CyberTraining: Pilot: Employing Proper Orthogonal Decomposition (POD) and High-Performance Computing (HPC) in Advanced CI

Part of NSF Initiative on Workforce Development for Cyberinfrastructure (CyberTraining)

Contact

mailDaqing Hou
dhou@clarkson.edu

CyberTraining 2022

Introduction

The cohort participated in our 2022 CyberTraining workshop will be divided into 2 or 3 teams based on the mutual interests and complementary skills that each team possesses. Each team will be led by a PI and assisted by the TA to implement a POD project of their choice in C++. It is expected that each team is able to successfully complete the POD coding and perform the POD simulation of their selected project.

Learning Outcomes

Trainees are expected to demonstrate mastery of the POD method, ability to collect data using FEniCS, and implement POD using algorithms from PETSc and SLEPc in C++. More specifically, the projects can be divided into four milestones as follows:

1. Collect data by modifying the provided sample FEniCS code to fully describe the selected problem in the simulation domain with appropriate BCs and excitations

2 Prepare a code in C++ and use PETSc and SLEPc to perform the method of snapshots and solve a discrete eigenvalue problem to generate POD modes

3 Perform integrations of the POD modes and their gradients in C++ using tools PETSc and SLEPc

4 Solve ODEs to perform POD simulation in C++ using solvers in PETSc.

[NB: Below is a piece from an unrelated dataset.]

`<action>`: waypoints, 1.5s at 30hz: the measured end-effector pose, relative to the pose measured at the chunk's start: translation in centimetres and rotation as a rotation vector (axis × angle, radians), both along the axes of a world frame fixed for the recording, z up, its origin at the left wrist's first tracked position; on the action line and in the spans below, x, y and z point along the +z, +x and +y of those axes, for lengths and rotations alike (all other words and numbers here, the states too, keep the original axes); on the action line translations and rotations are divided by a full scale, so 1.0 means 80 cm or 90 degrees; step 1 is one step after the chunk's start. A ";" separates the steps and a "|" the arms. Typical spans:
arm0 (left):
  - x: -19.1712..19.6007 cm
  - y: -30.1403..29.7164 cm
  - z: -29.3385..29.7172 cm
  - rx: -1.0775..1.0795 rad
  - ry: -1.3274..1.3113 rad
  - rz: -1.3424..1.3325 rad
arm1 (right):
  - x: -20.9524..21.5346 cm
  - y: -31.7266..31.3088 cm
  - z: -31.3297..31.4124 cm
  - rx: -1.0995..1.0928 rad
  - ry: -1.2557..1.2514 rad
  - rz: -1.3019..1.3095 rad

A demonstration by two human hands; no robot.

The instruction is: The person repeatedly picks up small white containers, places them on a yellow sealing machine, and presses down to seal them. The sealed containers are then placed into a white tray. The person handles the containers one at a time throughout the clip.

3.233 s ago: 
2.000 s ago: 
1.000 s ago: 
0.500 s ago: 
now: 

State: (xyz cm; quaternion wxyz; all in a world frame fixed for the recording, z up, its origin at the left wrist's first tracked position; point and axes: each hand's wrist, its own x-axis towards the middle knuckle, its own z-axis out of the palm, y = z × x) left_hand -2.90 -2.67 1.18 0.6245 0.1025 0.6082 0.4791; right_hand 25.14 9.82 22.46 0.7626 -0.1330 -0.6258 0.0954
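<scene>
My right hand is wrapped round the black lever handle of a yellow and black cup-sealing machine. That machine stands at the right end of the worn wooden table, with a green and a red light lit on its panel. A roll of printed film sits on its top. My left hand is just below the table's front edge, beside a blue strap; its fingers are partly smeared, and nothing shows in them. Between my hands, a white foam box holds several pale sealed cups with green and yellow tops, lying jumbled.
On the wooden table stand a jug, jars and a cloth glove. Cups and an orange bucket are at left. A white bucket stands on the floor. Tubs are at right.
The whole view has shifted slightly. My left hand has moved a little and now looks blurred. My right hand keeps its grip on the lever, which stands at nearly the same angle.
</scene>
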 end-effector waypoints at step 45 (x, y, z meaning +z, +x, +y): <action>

Project 1: 3D thermal simulation of a small IC

This project will use the FinFET NAND gate as the selected block to generate the POD modes. A different IC consisting of several NOT and NAND gates will be used to train the block. Also, the heat conduction equation will be implemented in FEniCS for the IC structure to collect the data. The team will run through the step-by-step procedure and eventually perform POD simulation of the selected block embedded in the IC with different input excitations, compared against the FEniCS simulation.

Project 2: 3D thermal simulation of a CPU

This project will implement the heat conduction equation in a CPU to study the thermal profile over an entire CPU heated by different dynamic power maps. The team will perform FEniCS simulation to train a CPU. The POD model for the CPU will be validated compared to FEniCS simulations. A good agreement with FEniCS with only 3 or more modes in the POD model is supposed to be observed. Also, the hot-spot distribution in the chip will be analyzed, compared to FEniCS simulation.

Project 3: Quantum eigenvalue problem of a 2D nanostructuree

This project will develop a POD model to solve wave functions in a 2D quantum structure, similar to a superlattice quantum dot structure, influenced by electric field. For simplicity, boundaries are assumed far away from the quantum dots and the wave function nearly vanishes on the boundaries.